В двух словах тут ответить сложно. Петр помнил, как однажды заметил этот взгляд у Давида: собственнический, жадный. Но решил не вмешиваться, дети сами разберутся. Не разобрались, к сожалению.
Возможно, будь Давид рядом, и не случилось бы ничего. Петр, конечно, понимал, что его злость на парня неправильная, но не злиться не мог. Ведь Давид всегда Ксюшу домой провожал, когда они вместе были где-то, да и вообще старался, чтобы его дочь одна вечером домой не шла.
Правда, если вспомнить о наличии этого непонятного Саши, картина отъезда парня в Лондон приобретает другие краски.
– Как вам сказать? Давид был влюблен, а Ксюша видела в нем друга и брата, но не своего мужчину.
– Тогда молодому человеку не стоит быть здесь сейчас.
– Почему? Я должен ему сказать, мы семьями дружим столько лет.
– Этот парень любит веселую и красивую девушку. Он знает ее прошлую. А Ксения сейчас будет другой. Она возненавидит себя прошлую и будет лепить из разорванных кусков кого-то другого, понимаете? И напоминание о прошлой жизни будет только причинять ненужную боль. Возможно, когда она будет готова, позже, Ксения сама расскажет своему другу все. Когда не будет считать себя виноватой, грязной и недостойной. Когда не будет стыдиться.

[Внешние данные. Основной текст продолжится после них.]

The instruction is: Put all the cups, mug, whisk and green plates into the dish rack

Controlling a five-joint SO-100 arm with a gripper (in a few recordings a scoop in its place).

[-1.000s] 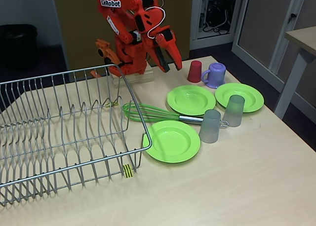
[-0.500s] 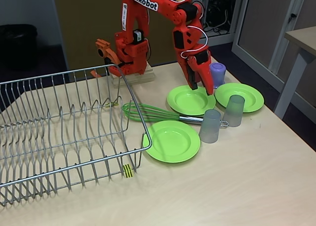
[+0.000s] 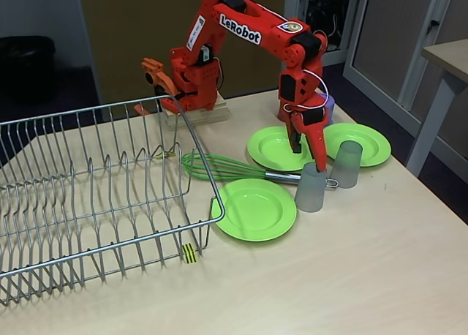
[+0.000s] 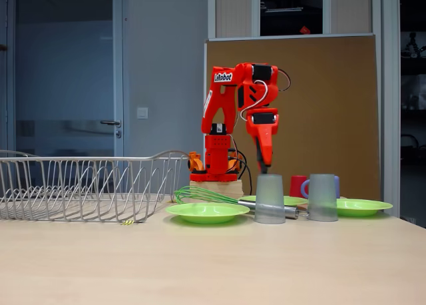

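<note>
The claw points straight down, its tips just above the rim of the nearer frosted tumbler; whether its jaws are apart or together I cannot tell. The second tumbler stands just to the right on the table. The green whisk lies among three lime-green plates. The wire dish rack sits at left, holding nothing.
</note>
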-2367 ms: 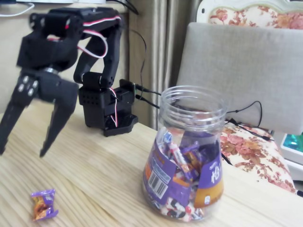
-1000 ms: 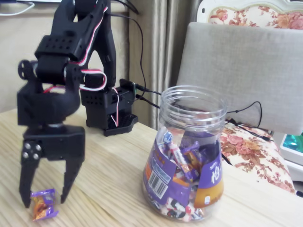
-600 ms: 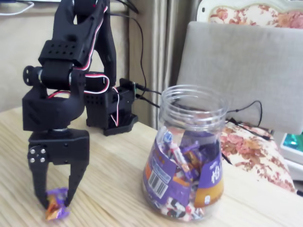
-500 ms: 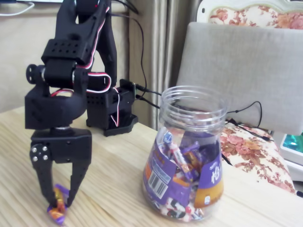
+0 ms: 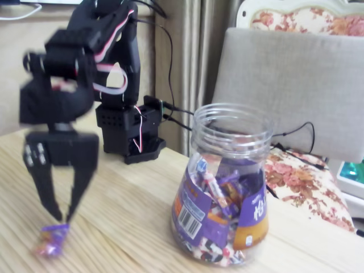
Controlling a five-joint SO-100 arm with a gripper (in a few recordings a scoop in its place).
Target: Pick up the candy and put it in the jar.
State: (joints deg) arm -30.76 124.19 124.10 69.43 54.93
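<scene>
While my gripper (image 5: 61, 219) is blurred with motion, its two black fingertips have drawn nearly together, and the candy (image 5: 51, 240) hangs right at them, its purple twisted top seemingly pinched between the tips. Half a second ago the sweet sat low between my fingers at the table; now the whole hand has risen and the candy has come up with it, so I judge the grasp has taken. The blur keeps me from seeing whether the wrapper is fully clear of the wooden table (image 5: 131, 205), and the hold looks like it catches only the upper end of the wrapper, which could slip.

Taking the jar (image 5: 227, 187) as the landmark: the candy and my gripper are well to the left of it and nearer the camera's bottom edge. The jar stands upright with its wide ribbed mouth open, many similar sweets showing through its clear wall. Behind and left of the jar sits my black arm base (image 5: 128, 133) with its wires. Farther back, behind the jar, is a grey cushioned chair back (image 5: 296, 85).

Next I judge I must lift higher than the jar's rim and carry the candy rightward over its mouth.
</scene>
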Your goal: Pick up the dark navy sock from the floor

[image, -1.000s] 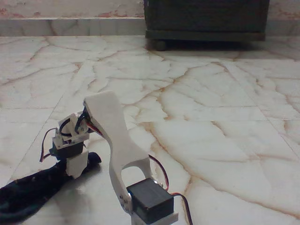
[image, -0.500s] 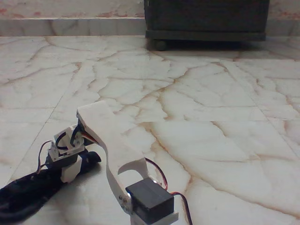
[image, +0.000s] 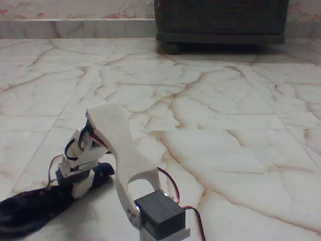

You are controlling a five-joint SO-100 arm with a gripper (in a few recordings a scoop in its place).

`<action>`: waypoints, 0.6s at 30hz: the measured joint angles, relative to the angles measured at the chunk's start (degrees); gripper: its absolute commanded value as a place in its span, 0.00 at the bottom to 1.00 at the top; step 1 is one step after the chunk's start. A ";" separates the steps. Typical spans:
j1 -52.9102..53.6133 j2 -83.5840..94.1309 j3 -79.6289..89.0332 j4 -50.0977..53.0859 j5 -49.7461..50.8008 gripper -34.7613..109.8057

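Observation:
The dark navy sock [image: 30, 208] lies limp on the cream marble floor [image: 225, 125] at the bottom left, its far end reaching to just right of the gripper. My gripper [image: 82, 188] is low on the sock near that end, and a white finger [image: 80, 187] presses into the fabric. The wrist block hides how the jaws stand, so I cannot tell whether they grip the cloth. The white upper arm [image: 120, 145] arches over from the base servo [image: 160, 216] at the bottom centre.
A dark wooden cabinet [image: 220, 20] on round feet stands at the back, right of centre. A low marble ledge [image: 75, 27] runs along the back wall. Open tiled floor spreads across the middle and right.
The gripper dipped lower toward the sock, then shifted slightly right. The sock's far end moved a little to the right with it, and the arm's elbow sits lower than a second ago.

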 measured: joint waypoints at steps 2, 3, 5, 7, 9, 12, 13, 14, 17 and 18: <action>1.41 7.12 10.72 -3.69 0.00 0.24; 1.49 8.00 11.34 -4.04 -0.44 0.24; 2.29 14.33 18.54 -5.98 -2.37 0.24; 3.34 18.37 24.08 -7.29 -4.22 0.24; 3.96 21.88 28.56 -8.00 -5.19 0.24; 5.36 30.85 37.53 -9.49 -8.26 0.24; 5.45 32.08 38.23 -9.76 -8.88 0.24; 5.45 32.26 38.23 -9.76 -8.96 0.24; 7.38 35.77 47.72 -9.93 -11.78 0.24; 11.78 47.72 53.61 -9.32 -18.37 0.24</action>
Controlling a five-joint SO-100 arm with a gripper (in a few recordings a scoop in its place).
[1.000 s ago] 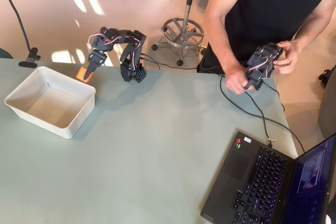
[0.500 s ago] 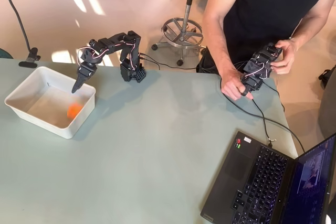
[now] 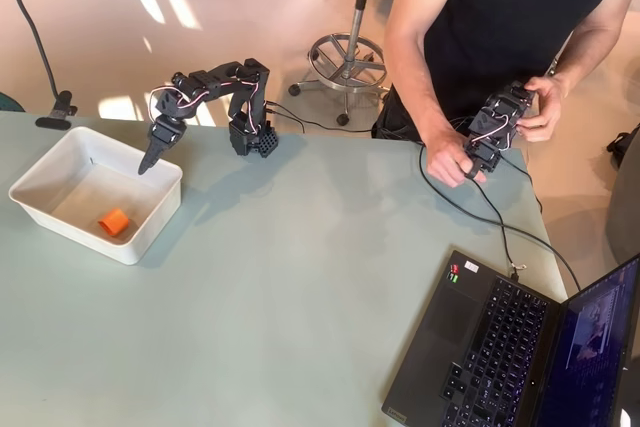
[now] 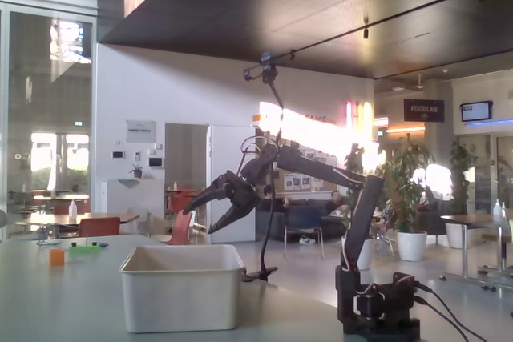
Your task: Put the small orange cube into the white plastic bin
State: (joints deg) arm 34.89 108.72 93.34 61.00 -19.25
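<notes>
The small orange cube (image 3: 114, 221) is seen in the overhead view lying on the floor of the white plastic bin (image 3: 38, 170), toward its near wall and slightly turned against the bin's sides. Its faces are plain and bright. The bin is a shallow white rectangular tub with rounded corners, a rolled rim and sloping sides, set askew near the left end of the tabletop. In the fixed view the bin (image 4: 181, 291) is shown side-on, standing upright.

Looks like a big public atrium or campus lobby, not a lab. The fixed view shows café tables (image 4: 76, 219), potted plants (image 4: 405, 190), a "FOODLAB" sign (image 4: 423, 110) and tall glass walls (image 4: 44, 126).
</notes>
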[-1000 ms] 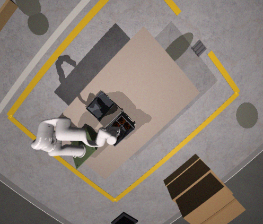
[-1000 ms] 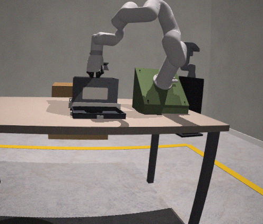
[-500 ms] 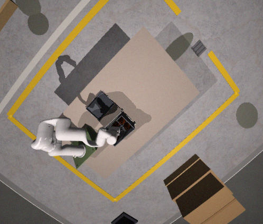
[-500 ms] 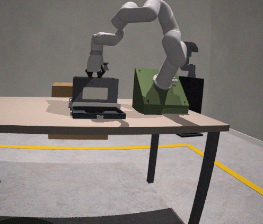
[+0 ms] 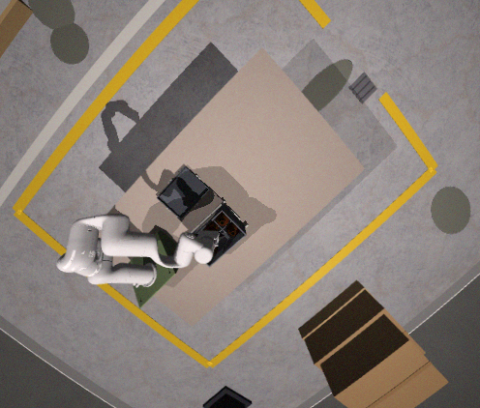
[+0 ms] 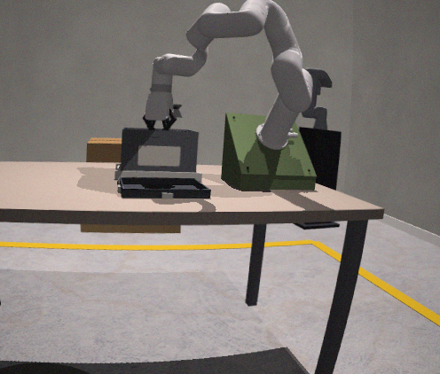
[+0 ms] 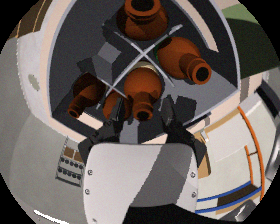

Слова были правильные, умом он это понимал. А вот сердцем… сердцем отрицал. Потому что его девочка ни в чем не виновата. Ей не в чем себя винить и стыдиться.
Но психика – это не то, что можно просто объяснить. Никакие аргументы в пользу его отцовского мнения тут не помогут.
Людмила права, он это знает. И его девочка уже начала этот путь самоуничтожения,-потухший обреченный взгляд тому прямое доказательство.
****
В коридоре отделения послышались какие-то громкие шаги, недовольные возгласы, плач. К палате кто-то стремительно приближался.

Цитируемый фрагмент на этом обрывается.